Di una di queste riforme, forse la principale, è stata incaricata proprio la Bce, andando oltre la politica monetaria: è l’unione bancaria, che sta richiedendo notevoli sforzi di riorganizzazione e ricapitalizzazione a non poche banche dell’area euro. Alcune riforme devono partire dall’Europa, altre dai governi nazionali. Fra le prime, oltre l’unione bancaria, occorrono soprattutto due cambiamenti. Primo: mettere in pratica una disciplina macroeconomica più attenta alla crescita, cioè alla qualità delle spese e delle iniziative, meno confinata nel puro controllo dei deficit e dei debiti. Secondo: impostare nuove forme di cooperazione con più coraggio, fiducia reciproca fra gli Stati membri, solidarietà e lungimiranza. Armonizzare i sistemi fiscali, mettere in comune più fondi per investimenti decisi insieme, coordinare alcuni aspetti delle politiche di welfare nazionali, che se sono troppo diverse ostacolano l’integrazione, le intraprese multinazionali e la gestione delle migrazioni. E altro ancora. Più Europa, come ha detto anche Draghi. Un’Europa diversa, come dicono in tanti; compresi gli illustri economisti firmatari dell’appello apparso ieri su La Stampa. Un’Europa che non si suicidi con l’austerità, come da tempo si proclama enfaticamente ogni dove.
Purché non si faccia confusione e demagogia. Purché non ci si illuda di uscire dalla crisi stampando più moneta o aumentando i debiti: anche se li mettiamo in comune O famosi eurobonds) i debiti sono già troppi per la capacità di sopportazione delle generazioni che li dovranno pagare, troppi per andare incontro a una fase, che prima o poi verrà, dove i tassi di interesse, dappertutto, ricresceranno per ridiventar normali. Purché non si disconosca che, anche economie torturate da austerità fiscali somministrate in modi e tempi dissennati, anche l’Irlanda, il Portogallo, la Spagna, persino la Grecia, stanno mostrando, come ha anche ricordato ieri Draghi, che le riforme migliorano la crescita perché riconfigurano intere economie in modo più equilibrato e produttivo. E purché non ci si nasconda che anche le riforme indispensabili sono «austere», dato che intere cittadinanze devono disporsi a cambiare regole, comportamenti, abitudini, e a combattere chi trae vantaggio dal non riformare. E non c’è Europa «diversa» che ci scampi da questa austerità delle riforme.

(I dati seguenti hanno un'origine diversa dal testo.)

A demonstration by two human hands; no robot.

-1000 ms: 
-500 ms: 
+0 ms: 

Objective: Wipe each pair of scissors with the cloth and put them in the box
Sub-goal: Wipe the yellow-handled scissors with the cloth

Anzi, è proprio dall’iniziativa comune di un’Europa più unita, solidale, giusta, che originano riforme austere, che gli Stati stentano a fare senza che glielo dica l’Ue: come, per far esempi italiani, la lotta alla corruzione, la cura di clamorosi inquinamenti, l’approntamento di carceri dignitose, magari con fondi tolti a chi li spreca. Vogliamo un’Europa diversa e un’Italia diversa: se sapremo essere austeri nel modo giusto, otterremo entrambe e festeggeremo la vera uscita dall’austerità.